== WHAT YOU NEED TO DO ==
Pull each line holding "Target" out of the entries below.

[Saved entries]
● ● ● ●
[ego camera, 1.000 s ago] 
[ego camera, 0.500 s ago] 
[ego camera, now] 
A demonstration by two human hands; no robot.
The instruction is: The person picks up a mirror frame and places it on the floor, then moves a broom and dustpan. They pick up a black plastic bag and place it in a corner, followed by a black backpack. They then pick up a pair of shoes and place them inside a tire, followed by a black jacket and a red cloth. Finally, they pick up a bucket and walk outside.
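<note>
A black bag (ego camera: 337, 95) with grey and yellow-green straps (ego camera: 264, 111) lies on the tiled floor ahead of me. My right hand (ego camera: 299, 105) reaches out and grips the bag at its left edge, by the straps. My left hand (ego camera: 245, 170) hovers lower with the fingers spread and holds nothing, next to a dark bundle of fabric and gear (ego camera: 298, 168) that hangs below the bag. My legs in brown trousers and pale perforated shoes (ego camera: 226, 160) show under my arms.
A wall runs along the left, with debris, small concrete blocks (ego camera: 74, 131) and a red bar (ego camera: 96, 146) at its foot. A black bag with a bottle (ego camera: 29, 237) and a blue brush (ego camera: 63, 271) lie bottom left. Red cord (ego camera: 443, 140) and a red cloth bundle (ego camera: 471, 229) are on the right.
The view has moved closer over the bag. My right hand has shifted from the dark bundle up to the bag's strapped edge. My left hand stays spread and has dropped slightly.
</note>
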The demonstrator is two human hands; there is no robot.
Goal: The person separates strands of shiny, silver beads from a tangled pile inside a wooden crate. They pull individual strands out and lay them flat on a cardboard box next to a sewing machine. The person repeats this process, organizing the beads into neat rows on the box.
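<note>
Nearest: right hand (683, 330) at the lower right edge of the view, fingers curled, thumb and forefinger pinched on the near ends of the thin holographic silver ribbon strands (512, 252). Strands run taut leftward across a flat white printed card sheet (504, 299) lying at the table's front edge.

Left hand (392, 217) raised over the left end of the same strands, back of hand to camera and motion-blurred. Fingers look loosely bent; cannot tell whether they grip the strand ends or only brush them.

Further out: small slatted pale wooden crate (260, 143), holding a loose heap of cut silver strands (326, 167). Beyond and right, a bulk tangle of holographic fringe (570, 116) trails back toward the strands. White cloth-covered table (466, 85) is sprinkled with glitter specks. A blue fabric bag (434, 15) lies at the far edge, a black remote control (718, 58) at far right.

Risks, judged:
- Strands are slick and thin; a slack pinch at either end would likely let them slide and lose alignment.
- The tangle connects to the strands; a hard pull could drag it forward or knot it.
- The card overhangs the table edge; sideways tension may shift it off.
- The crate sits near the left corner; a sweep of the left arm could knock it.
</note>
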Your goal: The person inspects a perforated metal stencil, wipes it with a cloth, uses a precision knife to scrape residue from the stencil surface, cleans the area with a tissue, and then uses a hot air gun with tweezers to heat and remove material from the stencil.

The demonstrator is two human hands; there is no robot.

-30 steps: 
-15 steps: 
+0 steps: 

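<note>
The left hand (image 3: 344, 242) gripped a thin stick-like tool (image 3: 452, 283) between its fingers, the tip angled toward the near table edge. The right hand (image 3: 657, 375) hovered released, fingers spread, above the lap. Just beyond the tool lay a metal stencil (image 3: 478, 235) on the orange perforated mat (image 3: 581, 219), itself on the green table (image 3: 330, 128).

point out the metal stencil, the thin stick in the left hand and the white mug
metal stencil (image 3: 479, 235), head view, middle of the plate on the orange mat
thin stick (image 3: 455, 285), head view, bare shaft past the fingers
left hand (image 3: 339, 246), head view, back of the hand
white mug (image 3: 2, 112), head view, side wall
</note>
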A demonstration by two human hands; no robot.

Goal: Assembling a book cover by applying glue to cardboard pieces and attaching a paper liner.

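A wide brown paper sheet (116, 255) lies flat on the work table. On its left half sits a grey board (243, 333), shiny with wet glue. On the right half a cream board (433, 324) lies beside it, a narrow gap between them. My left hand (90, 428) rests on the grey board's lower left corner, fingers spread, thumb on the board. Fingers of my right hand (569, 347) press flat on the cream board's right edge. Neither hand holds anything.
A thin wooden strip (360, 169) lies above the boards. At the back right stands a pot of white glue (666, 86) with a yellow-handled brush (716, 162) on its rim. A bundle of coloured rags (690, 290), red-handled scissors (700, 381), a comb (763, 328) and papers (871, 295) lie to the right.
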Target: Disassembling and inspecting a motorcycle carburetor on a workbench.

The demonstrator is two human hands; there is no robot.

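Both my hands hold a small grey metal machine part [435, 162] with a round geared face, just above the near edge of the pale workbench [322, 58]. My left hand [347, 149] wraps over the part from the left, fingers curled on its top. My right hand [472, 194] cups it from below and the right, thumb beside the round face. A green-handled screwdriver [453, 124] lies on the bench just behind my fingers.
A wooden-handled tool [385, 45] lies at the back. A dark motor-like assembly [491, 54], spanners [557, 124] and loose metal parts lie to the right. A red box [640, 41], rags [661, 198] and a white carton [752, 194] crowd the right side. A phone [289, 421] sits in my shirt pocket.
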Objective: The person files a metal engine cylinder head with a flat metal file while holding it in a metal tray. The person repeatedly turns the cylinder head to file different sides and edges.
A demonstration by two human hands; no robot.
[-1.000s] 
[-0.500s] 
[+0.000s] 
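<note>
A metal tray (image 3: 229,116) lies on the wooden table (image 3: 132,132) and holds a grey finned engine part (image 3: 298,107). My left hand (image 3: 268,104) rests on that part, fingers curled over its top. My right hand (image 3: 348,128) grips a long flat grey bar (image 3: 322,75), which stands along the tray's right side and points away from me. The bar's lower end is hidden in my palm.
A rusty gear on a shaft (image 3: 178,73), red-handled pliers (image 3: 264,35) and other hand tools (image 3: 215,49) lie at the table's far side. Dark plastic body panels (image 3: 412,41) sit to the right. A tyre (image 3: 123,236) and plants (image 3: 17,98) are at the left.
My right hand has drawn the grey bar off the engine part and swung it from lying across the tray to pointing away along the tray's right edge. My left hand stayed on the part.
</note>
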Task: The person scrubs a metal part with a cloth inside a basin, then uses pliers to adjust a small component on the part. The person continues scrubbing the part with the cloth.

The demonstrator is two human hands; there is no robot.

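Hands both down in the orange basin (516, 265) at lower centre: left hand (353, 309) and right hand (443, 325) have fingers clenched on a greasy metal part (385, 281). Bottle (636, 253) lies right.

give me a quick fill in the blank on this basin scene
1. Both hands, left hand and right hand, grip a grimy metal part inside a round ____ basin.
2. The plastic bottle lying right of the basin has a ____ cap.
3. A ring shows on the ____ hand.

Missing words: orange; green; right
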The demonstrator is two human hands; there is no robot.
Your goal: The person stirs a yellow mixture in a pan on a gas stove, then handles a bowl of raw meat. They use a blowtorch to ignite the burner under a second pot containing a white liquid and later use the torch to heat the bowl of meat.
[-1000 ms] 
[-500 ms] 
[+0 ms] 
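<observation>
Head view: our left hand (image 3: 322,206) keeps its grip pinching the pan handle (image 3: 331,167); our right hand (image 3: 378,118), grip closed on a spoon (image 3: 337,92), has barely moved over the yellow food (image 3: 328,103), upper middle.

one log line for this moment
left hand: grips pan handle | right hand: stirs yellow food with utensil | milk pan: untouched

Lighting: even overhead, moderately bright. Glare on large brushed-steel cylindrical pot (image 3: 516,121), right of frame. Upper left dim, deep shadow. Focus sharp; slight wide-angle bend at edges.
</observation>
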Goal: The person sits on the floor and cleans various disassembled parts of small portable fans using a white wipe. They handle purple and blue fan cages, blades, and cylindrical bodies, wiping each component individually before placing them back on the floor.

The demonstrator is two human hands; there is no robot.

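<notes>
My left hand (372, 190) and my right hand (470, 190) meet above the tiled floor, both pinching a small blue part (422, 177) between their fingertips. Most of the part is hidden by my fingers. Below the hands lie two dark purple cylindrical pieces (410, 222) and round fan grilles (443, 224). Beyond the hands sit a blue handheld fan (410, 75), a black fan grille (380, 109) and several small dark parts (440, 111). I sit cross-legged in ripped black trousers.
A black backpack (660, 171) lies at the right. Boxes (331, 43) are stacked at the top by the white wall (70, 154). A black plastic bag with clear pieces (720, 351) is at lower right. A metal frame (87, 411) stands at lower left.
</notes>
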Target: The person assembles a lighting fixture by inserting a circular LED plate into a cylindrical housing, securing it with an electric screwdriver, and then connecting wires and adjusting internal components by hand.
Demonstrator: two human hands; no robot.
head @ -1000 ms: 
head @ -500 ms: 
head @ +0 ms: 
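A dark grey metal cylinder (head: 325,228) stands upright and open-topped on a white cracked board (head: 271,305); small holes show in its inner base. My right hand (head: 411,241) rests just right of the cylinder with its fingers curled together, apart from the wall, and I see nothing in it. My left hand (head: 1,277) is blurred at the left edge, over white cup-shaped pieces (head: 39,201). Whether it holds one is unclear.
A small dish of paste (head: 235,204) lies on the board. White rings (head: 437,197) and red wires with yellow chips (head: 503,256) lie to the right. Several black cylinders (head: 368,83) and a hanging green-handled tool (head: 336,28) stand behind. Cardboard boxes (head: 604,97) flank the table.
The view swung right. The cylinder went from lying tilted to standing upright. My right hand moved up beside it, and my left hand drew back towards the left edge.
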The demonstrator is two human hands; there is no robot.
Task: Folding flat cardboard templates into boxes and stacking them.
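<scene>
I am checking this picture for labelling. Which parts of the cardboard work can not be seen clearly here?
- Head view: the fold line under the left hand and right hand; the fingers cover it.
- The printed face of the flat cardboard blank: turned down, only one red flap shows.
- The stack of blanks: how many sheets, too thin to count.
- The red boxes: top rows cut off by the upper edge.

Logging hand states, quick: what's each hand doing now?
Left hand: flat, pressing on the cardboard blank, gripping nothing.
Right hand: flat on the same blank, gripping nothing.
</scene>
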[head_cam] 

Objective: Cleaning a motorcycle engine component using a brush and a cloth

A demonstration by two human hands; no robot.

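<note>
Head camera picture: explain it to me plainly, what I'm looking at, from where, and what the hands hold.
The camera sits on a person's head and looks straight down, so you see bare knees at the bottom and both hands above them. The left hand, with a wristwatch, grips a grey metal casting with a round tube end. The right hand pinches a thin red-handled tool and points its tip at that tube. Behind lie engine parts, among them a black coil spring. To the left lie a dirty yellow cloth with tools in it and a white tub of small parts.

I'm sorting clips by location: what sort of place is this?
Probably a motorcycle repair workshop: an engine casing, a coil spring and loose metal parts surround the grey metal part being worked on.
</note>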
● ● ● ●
== TASK RESPONSE ==
Target: Disassembling and inspecting a motorcycle carburetor on a workbench.
Target: The person assembles a lighting fixture by inserting a circular LED plate into a cylindrical housing, securing it with an electric screwdriver, and then connecting wires and adjusting internal components by hand.

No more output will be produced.